Also rudern wir doch nicht zurück und indirekte Auftragserteilung am 19.10 ist doch erfolgt. Was  und wo soll Deiner Meinung nach einer Auftragserteilung erfolgen? Überarbeitung (eigener Entwurf des LAV), warten was andere machen? Wärend Du vorhin noch sagtest die Argumente sind nicht verkehrt sind die Anträge jetz nur noch schlechte Argument und Gegenwehr. #c

Den letzen Absatz unterschreibe ich  Dir gern |wavey:


----------



## Blauzahn (16. November 2011)

*AW: Zur Fusion: Angler in Sachsen Anhalt wehren sich*



def schrieb:


> Genau diese beiden letzten Posts, sind das Problem. Leute richtig lesen. Die Verwehrung von Sangerhausen hätte besser auf einen Weg stattgefunden, in dem Vorschläge und Anträge auf Änderung gemacht werden. Nicht die totale Verweigerung. Es ist der gesamte Entwurf abgelehnt worden, nicht nur die zu ändernden Punkte. Dies wäre meiner Meinung nach, aber der richtige Weg gewesen.
> Und Leute, nach zwanzig Jahren sollten die Vorurteile und die Fehler die in OST und WEST gemacht wurden, ein Ende finden. Es gibt in beiden Teilen sehr gute und weniger gute. Wobei ich hier sagen muss, wenn Sangerhausen einen anderen Weg gegangen wäre, dann würden sie jetzt zu den sehr guten gehören.
> HAndwerklich geschickt sind weder das Präsidium des LAV S/A noch der KAV Sangerhausen gewesen.
> Dies ist aber meine persönliche Meinung und bezieht sich nur darauf, dass das Empfinden des "kleinen" Anglers einfaches Unverständnis ist. Warum wird sich denn so dermaßen gestritten? Es ist einfach die Angst, etwas zu verlieren, was man im Augenblick besitzt oder nutzen kann.
> Aber genau dieses zu verhindern, ist die Aufgabe der Delegierten und des Präsidiums



Servus def,

du wirfst den Diskutanten vor, nicht richtig lesen zu können... und bist selbst nicht in der Lage diese Anträge
-> Klick zu verstehen.

Ich lese in diesen drei Anträgen in keiner Passage die "absolute Verwehrung" von Sangerhausen gegen die Fusion, sondern nur einen Antrag, gegen die Fusion nach *den Unterlagen in der jetzigen Form* (steht sogar genau so im Beschlußantrag).

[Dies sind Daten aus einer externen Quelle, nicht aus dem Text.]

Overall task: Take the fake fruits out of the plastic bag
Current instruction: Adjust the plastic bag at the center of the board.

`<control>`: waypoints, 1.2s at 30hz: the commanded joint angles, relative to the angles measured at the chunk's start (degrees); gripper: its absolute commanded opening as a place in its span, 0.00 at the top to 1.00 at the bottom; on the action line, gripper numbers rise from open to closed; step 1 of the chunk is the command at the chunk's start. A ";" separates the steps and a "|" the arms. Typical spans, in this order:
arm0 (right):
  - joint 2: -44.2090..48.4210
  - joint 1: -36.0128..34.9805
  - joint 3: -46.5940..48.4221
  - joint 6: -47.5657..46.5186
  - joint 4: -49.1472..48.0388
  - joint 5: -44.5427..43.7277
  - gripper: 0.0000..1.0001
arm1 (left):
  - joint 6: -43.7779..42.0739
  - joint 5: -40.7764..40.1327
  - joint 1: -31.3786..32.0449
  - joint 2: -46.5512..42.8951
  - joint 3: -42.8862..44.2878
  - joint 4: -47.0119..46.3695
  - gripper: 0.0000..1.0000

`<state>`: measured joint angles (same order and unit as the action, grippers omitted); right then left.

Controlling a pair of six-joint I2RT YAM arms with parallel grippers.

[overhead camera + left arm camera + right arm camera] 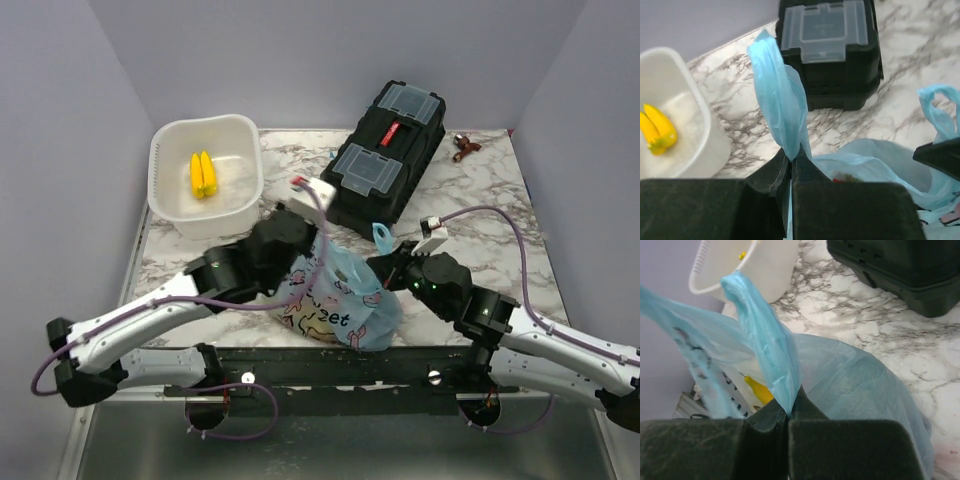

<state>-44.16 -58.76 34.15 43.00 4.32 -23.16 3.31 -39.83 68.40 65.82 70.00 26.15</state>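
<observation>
Top external view: the bag (335, 300) sits at the near edge of the tabletop (480, 215), between the left end effector (310, 243) and the right end effector (392, 258); a toolbox (390, 150) and a white tub (160, 150) holding two yellow sticks (203, 174) stand behind it; the fruits cannot be made out from here.

Left wrist view: the left end effector (791, 157) is clenched on one twisted blue handle (777, 100); below it the bag (875, 165) gapes a little, and a bit of red fruit (840, 177) shows inside.

Right wrist view: the right end effector (790, 412) is pinched tight on the other handle (765, 345); a yellow piece (759, 390), probably the banana, shows inside the bag (855, 385).

Step in hand, as I judge it: securing both handles, with the fruits not yet out. The next move likely calls for drawing the handles apart to widen the mouth; one end effector must then let go and reach in, or the bag must be tipped; thin film may slip or collapse shut.
</observation>
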 commanded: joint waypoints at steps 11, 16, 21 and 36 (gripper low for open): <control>-10.08 0.32 26.05 -15.14 20.07 -22.21 0.99 | 23.92 36.14 -31.95 -21.22 -1.66 3.19 1.00; -16.42 0.55 36.19 -21.64 20.56 -24.59 0.99 | 22.11 38.77 -33.30 -16.42 5.46 5.59 1.00; -14.79 0.58 35.13 -20.95 21.16 -24.94 0.99 | 22.24 41.64 -33.90 -15.34 5.13 5.55 1.00; -15.02 0.55 31.85 -20.72 21.03 -24.92 0.99 | 23.21 52.35 -39.05 -10.63 8.00 8.03 1.00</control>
<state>-57.93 -58.39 60.01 26.46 26.72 -45.56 27.05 7.05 29.78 54.37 71.55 34.44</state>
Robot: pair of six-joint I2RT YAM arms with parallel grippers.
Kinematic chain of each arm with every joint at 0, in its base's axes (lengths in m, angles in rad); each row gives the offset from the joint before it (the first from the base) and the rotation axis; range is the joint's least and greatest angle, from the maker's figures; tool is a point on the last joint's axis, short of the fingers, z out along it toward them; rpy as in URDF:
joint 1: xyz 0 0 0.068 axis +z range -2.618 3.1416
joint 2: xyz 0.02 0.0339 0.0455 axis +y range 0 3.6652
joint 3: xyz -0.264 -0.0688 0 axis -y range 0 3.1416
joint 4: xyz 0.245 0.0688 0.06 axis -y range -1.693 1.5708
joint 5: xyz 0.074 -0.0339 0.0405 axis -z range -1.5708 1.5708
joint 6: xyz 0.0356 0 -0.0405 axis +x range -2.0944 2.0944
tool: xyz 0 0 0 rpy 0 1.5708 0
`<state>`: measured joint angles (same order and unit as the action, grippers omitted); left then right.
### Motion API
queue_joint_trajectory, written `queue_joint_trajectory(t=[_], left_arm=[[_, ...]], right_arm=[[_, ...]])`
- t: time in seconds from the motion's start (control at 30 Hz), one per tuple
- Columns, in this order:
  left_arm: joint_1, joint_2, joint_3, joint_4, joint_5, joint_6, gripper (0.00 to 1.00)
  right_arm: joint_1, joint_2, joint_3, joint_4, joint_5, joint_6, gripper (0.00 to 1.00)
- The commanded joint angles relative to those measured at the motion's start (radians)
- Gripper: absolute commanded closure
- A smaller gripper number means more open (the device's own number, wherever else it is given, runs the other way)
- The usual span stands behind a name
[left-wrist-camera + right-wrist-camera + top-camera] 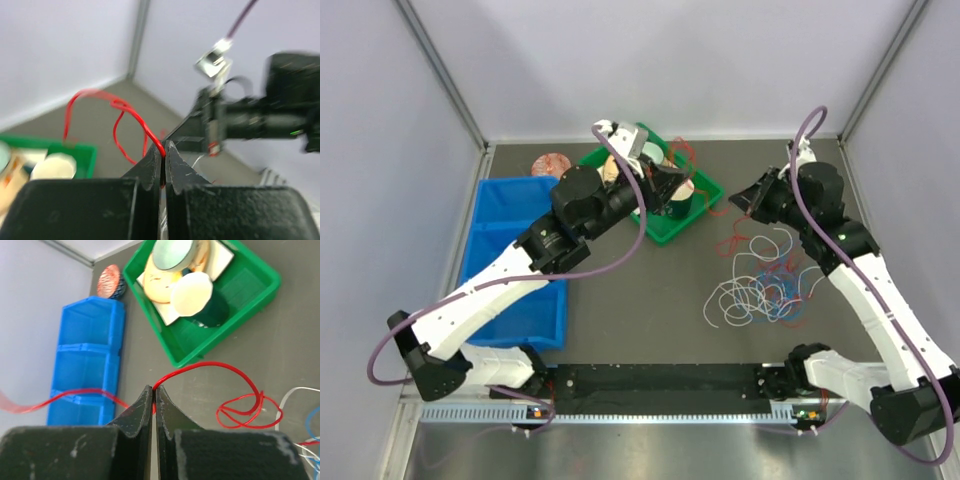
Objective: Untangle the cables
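Pinching the red cable (pixel 215 364), your left gripper (pixel 163 150) hangs over the tray (pixel 670 230); your right gripper (pixel 152 393), also clamped on it, sits right of the tray's edge, with the tangle (pixel 765 290) nearer.

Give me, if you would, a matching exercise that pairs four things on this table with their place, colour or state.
Things:
1. red cable
2. tangle of white and blue cables
3. tray
4. bin

Descriptions:
A. blue, at the left side of the table
B. green, holds a white-lidded cup
C. pinched in the left gripper and the right gripper
D. loose on the table, at its right side

Pairs: 1-C, 2-D, 3-B, 4-A
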<state>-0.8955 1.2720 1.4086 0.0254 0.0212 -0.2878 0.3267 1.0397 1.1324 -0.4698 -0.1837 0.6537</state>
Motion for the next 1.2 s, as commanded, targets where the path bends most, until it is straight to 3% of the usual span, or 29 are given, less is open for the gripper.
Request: queue_joint_trajectory(t=[0.0, 0.27, 0.3, 0.37, 0.4, 0.5, 0.7, 0.97, 1.03, 1.1, 1.17], left_arm=[[0.046, -0.081, -0.112, -0.114, -0.138, -0.013, 1.0], [0.199, -0.189, -0.339, -0.28, -0.193, -0.093, 1.0], [0.204, -0.186, -0.368, -0.269, -0.21, -0.087, 1.0], [0.208, -0.18, -0.448, -0.249, -0.25, -0.083, 1.0], [0.208, -0.171, -0.468, -0.224, -0.247, -0.085, 1.0], [0.21, -0.126, -0.504, -0.194, -0.198, -0.082, 1.0], [0.204, 0.031, -0.465, -0.211, -0.08, -0.059, 1.0], [0.109, 0.116, -0.453, -0.246, -0.044, -0.077, 1.0], [0.098, 0.132, -0.462, -0.263, -0.037, -0.085, 1.0], [0.09, 0.153, -0.462, -0.272, -0.032, -0.085, 0.93], [0.063, 0.171, -0.442, -0.291, -0.032, -0.082, 0.78]], right_arm=[[0.055, -0.021, -0.04, 0.131, -0.083, 0.078, 1.0], [0.294, 0.16, -0.105, 0.292, -0.108, 0.179, 1.0], [0.295, 0.196, -0.099, 0.295, -0.134, 0.187, 0.83], [0.295, 0.252, -0.085, 0.277, -0.149, 0.172, 0.6], [0.295, 0.256, -0.082, 0.249, -0.142, 0.163, 0.36], [0.288, 0.229, -0.08, 0.188, -0.082, 0.123, 0.13], [0.238, 0.099, -0.144, 0.077, 0.016, 0.08, 0.11], [-0.023, -0.098, -0.246, -0.069, 0.073, -0.018, 0.1], [-0.031, -0.113, -0.247, -0.096, 0.098, -0.031, 0.1], [-0.031, -0.121, -0.255, -0.098, 0.104, -0.032, 0.1], [-0.029, -0.104, -0.253, -0.098, 0.101, -0.029, 0.1]])
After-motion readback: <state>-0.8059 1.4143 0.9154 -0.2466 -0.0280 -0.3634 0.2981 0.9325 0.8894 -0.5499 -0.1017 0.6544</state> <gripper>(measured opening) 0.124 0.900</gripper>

Genau darum geht es, und die Kollegen aus Sangerhausen sind somit der Aufforderung des Präsidiums, darüber zu diskutieren und Verbesserungen vorzuschlagen (siehe Begründung der Anträge) nachgekommen.

Wie erreicht man eine breite Masse an Vereinsvorsitzenden, welche zu 80% über die Fusion nicht im Bilde sind und erst auf dieser MV die Unterlagen erhalten, als auf einer Mitgliederversammlung des Landesverbandes?

Wie darauf reagiert wird bzw. wurde, steht auf einem ganz anderen Blatt.
Haben die Kollegen des KAV Sangerhausen den Rücktritt von Weineck gefrordert?
Haben sie die Arbeit des Präsidiums durch diese Anträge diskreditiert?

Eigentlich haben sie nur das gemacht, was die Verbandsspitze eingefordert hat... |kopfkrat

Abendgruß,
René

PS:
Und wenn du mir noch dabei behilflich wärest, zu erklären, was eine Meinungsäusserung und das "sich Einbringen" in einen so einschneidenden Prozess wie eine Fusion, mit Ost und West zu tun hat, wäre ich dir sehr verbunden...


----------



## Badra (16. November 2011)

*AW: Zur Fusion: Angler in Sachsen Anhalt wehren sich*

Def, mit deiner Argumentation zwingst du mich Dir mal zu sagen, was Du bisher vergessen hast. Da ja wie Du sagst die Mitglieder über alles durch den LAV informiert werden, also insbesondere Du kennst Du ja auch das Schreiben des LAV vom 07.11 an uns bzw. hast Informationen.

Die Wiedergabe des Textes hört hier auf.